You know when you find something and you can’t imagine your life with out it? For some of you that one thing is a relationship with a good friend, pet or a cell phone. This is a story about that; the one thing in my life that I can’t live without.
I grew up in Marietta, GA and my family was not particularly religious. We went to a Methodist church on Christmas and Easter and on a handfull of Sundays. At that point the only thing that would make me appear to be a Christian was the fact that I celebrated Christmas, or rather I celebrated receiving video games and wool socks.
I had fiends who were involved with Young Life and they invited me to different events with them. I had other friends who went to the youth group at a Baptist church and I would go with them to events. My sister, who was in college at the time, invited me to go to the church she was attending, North Point Community Church on Sunday mornings when she was in town. Looking back at that point in my life, I can see that God was quietly saying, “Follow Me” through all my friends and my sister.
There was a point at the end of my sophomore and into my junior year of high school that I had begun to feel restless. It was the kind of restlessness that I could feel deep in my bones. Kind of like being stuck in between two big guys on a five-hour flight – not fun. I couldn’t tell why I felt that way but I just knew that I did.
There was this girl Katie who sat next to me in homeroom. We became good friends because we had a lot of the same classes and we were forced to sit next to each other because her last name came after mine in the alphabet. She would occasionally invite me to come to XLT with her and I would politely turn her down or say, “Yeah … that would be fun” but actually have no intention of going. After a few weeks of her persistently asking, I finally committed and told her that I would go.
At first it was nothing that I hadn’t seen before – praise and worship and a message. But, then something happened that I had never experienced. It made me uncomfortable because I didn’t understand it. It was the Eucharist. I sat there watching the whole auditorium kneeling before the Eucharist in adoration. My initial thought was, “I don’t know what that is, so I will sit here pray quietly to myself.” I didn’t want to kneel. The floor was hard. Leaving XLT, I had the feeling of being out of my comfort zone.
I went with Katie the next week … and then again the following week. That piece of bread had the attention of a whole auditorium of people, it had to mean something. Unknowingly I followed her to a moment with Christ that would change my life. Before Adoration, the priest described what we were about to encounter. While I was sitting there, for the first time in my life I allowed myself to be found by God. And for the first time told him where I was. I heard him speaking in His quiet voice, “Stop looking.

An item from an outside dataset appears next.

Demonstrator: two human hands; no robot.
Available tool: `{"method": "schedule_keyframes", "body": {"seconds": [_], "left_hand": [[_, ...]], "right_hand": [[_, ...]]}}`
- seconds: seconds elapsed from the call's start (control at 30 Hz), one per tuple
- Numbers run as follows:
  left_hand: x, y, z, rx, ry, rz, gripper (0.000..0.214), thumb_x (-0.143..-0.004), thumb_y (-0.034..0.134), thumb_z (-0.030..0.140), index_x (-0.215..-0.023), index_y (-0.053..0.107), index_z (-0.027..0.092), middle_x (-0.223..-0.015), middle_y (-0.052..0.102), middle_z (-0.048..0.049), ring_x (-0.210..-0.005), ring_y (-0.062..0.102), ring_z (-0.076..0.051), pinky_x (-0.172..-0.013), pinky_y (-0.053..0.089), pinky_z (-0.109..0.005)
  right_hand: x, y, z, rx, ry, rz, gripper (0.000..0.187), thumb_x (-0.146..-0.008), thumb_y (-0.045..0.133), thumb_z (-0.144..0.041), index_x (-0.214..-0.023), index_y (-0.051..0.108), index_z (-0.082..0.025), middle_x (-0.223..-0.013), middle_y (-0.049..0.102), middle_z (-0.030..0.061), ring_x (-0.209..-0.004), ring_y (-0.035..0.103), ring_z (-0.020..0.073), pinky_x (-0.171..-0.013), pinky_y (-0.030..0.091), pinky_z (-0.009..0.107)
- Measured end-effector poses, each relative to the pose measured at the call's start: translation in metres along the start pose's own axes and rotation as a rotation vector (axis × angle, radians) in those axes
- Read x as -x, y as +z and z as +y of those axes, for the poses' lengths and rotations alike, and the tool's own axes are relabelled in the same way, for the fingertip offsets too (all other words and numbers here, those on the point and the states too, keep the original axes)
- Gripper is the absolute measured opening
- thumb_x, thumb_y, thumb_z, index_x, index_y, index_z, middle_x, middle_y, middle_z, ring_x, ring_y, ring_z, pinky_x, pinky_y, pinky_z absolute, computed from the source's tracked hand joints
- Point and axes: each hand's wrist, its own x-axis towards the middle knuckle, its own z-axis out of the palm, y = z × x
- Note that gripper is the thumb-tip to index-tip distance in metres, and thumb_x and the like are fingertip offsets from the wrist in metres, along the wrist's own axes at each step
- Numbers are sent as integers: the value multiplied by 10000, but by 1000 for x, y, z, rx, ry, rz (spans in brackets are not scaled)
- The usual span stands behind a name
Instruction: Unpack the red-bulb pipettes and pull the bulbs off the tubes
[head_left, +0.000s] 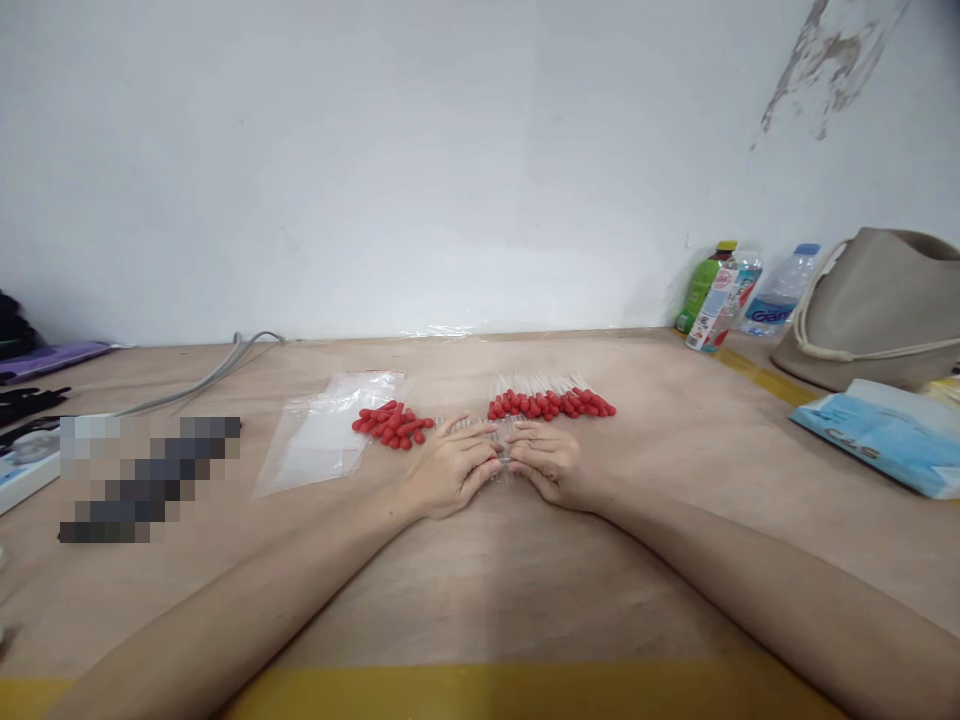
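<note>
My left hand (pixel 459 465) and my right hand (pixel 551 460) meet at the middle of the table, fingers bent and pinched around small clear tubes (pixel 506 455). Fingers cover much of the tubes, and their exact kind is hard to make out. Just beyond my left hand lies a loose pile of red rubber bulbs (pixel 394 425). Behind my right hand is a row of red bulbs with thin whitish stems (pixel 551 402), the stems pointing away from me. Flat clear plastic bags (pixel 311 440) lie left of the loose pile, partly under it.
At the back right stand several drink bottles (pixel 780 290) beside a grey-beige bag (pixel 877 300). A blue tissue pack (pixel 877 435) lies in front of it. On the left are a grey cable (pixel 202 382), a white power strip (pixel 30 480) and a blurred-out dark object (pixel 150 485).
</note>
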Motion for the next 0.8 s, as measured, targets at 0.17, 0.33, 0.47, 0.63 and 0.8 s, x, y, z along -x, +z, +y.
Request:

You are home”.
This was that moment, when I found something that my life would be incomplete without. I can no longer see how a life can exist with out the Eucharist being at the center of it. Having a spiritual life with out the Eucharist at the center is like eating cookies without milk or trying to drive a car with no gas in the tank. It doesn’t work.
When I was a senior in high school in 2003, I was received into the Catholic Church on Easter because of the Eucharist. There is not a day that goes by without the Eucharist being on my mind, challenging me and slowly molding me into the person I was created to be. The Eucharist is the one thing I am incomplete with out.